Projeto de conclusão do curso de Jogos Digitais transforma legislação em experiência interativa para conscientizar crianças e adolescentes sobre os riscos no ambiente virtual.
A mesma tecnologia que amplia o acesso à informação, ao entretenimento e às conexões também pode expor crianças e adolescentes a desafios complexos no ambiente digital — como golpes, cyberbullying, aliciamento e vazamento de dados. Quando utilizada de forma consciente e com propósito educativo, porém, ela se torna uma poderosa ferramenta de prevenção e conscientização.
Foi com essa proposta que 115 alunos do curso de Jogos Digitais do Labinec, projeto de inclusão digital do Instituto Nordeste Cidadania (Inec), desenvolveram jogos educativos voltados para a segurança cibernética. O projeto teve como base o Estatuto da Criança e do Adolescente (ECA) e a recente “Lei Felca” (Lei nº 15.211/2025, popularmente conhecida como ECA Digital). Em vigor desde março de 2026, a legislação protege menores de 18 anos na internet e proíbe a monetização de conteúdos com crianças sem autorização judicial prévia.

Aprendizado lúdico e simulação de riscos reais
Orientado pelos professores Eva Caroline, Rômulo Jardim e Gabura como Trabalho de Conclusão de Curso (TCC), o projeto envolveu turmas dos núcleos do Labinec em Maracanaú, Bom Jardim e Vila União.
Os jogos desafiam os participantes a enfrentarem situações comuns do ambiente virtual, incentivando a tomada de decisões seguras diante de ameaças como exposição indevida de dados pessoais, cyberbullying e contato com desconhecidos. Ao longo da jornada, os jogadores aprendem, de forma lúdica e interativa, sobre seus direitos, deveres e as medidas de proteção previstas na legislação brasileira.
Mais do que ensinar conceitos formais, a iniciativa busca desenvolver o pensamento crítico, estimular o uso consciente da tecnologia e reafirmar o papel dos jogos digitais como ferramenta pedagógica e de promoção da cidadania.
Mão na massa e impacto social
Para os estudantes, a criação dos jogos representou a oportunidade de vivenciar todas as etapas do desenvolvimento de um produto digital:
Elaboração de roteiro e design de personagens;
Programação e criação de mecânicas de jogo;
Pesquisa aprofundada sobre legislação, segurança digital e metodologias de aprendizagem.
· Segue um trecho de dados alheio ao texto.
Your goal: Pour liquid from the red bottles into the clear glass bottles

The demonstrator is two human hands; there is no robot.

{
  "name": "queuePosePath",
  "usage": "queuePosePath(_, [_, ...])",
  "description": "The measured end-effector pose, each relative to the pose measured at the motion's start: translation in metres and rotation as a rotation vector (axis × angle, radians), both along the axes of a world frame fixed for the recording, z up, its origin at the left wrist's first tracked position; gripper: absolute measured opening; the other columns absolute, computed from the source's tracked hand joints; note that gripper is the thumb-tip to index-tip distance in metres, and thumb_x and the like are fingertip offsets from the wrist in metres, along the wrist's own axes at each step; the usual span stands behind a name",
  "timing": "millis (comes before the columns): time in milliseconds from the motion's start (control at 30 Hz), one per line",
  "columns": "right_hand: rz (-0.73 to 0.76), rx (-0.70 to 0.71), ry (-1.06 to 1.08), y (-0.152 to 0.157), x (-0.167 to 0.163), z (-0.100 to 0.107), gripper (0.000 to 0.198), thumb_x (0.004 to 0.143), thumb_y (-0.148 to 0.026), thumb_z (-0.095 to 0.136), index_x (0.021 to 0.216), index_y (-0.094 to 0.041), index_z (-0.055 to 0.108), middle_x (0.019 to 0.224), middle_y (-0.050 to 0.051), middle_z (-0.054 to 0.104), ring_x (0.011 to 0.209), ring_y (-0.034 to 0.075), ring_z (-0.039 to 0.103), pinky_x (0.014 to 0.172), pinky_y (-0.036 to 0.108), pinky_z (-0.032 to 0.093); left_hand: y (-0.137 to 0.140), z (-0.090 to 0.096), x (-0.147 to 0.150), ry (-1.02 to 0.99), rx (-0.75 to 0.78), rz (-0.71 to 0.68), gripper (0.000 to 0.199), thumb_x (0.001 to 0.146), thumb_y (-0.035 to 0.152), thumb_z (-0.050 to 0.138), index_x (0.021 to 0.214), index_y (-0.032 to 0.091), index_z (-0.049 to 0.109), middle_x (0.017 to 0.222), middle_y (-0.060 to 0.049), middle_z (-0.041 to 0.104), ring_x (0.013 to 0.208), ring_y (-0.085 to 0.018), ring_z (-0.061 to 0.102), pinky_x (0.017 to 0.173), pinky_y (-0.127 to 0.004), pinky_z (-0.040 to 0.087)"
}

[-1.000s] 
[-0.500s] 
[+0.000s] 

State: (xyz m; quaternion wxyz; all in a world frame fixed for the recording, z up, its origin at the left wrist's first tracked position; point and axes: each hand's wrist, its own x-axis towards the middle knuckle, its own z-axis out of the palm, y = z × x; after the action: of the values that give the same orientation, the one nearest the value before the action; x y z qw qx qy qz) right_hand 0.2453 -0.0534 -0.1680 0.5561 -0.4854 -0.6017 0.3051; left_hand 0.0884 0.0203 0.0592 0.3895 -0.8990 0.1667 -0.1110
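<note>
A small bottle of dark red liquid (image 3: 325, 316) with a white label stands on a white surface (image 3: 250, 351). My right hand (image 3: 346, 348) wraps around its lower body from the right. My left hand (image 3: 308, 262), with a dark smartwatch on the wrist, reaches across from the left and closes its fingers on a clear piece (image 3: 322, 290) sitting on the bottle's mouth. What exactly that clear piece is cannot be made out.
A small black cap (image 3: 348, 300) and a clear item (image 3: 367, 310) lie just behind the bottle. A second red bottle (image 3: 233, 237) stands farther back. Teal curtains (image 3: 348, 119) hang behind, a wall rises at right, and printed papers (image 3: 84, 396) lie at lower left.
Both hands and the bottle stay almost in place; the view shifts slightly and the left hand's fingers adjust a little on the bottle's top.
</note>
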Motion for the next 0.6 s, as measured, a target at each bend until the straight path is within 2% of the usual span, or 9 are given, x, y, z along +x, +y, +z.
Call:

Segundo Ana Maria Xavier, diretora de desenvolvimento humano e socioambiental do Inec, iniciativas como essa demonstram o potencial transformador do Labinec ao aliar capacitação tecnológica à formação cidadã. “Ao incentivar que os alunos desenvolvam soluções voltadas para desafios reais da sociedade, o projeto fortalece também competências técnicas, estimula a inovação e amplia as possibilidades de inserção no mercado de trabalho”.
Sobre o Labinec
O Labinec é um projeto de inclusão digital do Inec que oferece formação gratuita em tecnologia para crianças, adolescentes e jovens de 10 a 21 anos, estudantes da rede pública de ensino. O objetivo é promover o uso e a apropriação de tecnologias para a solução de problemas, estimulando o potencial criativo do público atendido. Atualmente, o projeto atua nos municípios de Fortaleza e Maracanaú.
Sobre o Estatuto da Criança e do Adolescente (ECA)
Instituído pela Lei Federal nº 8.069, de 13 de julho de 1990, o ECA é o principal marco legal brasileiro voltado à garantia dos direitos de crianças e adolescentes. Inspirado nos princípios da Constituição Federal de 1988 e da Convenção sobre os Direitos da Criança da ONU, o Estatuto estabelece que crianças (até 12 anos incompletos) e adolescentes (entre 12 e 18 anos) são sujeitos de direitos e devem receber proteção integral e prioridade absoluta da família, da sociedade e do Estado.
Sobre a Lei Felca
A Lei Federal nº 15.211/2025 (Lei Felca) fortalece a proteção de crianças e adolescentes contra crimes praticados no ambiente cibernético. A norma amplia os mecanismos de enfrentamento à violência sexual, ao aliciamento e à exploração de menores na internet, endurecendo penas e reforçando medidas de prevenção, investigação e responsabilização. O nome da legislação homenageia o influenciador e ativista Felca, cuja mobilização pública ampliou o debate sobre a segurança de crianças e adolescentes no ambiente virtual.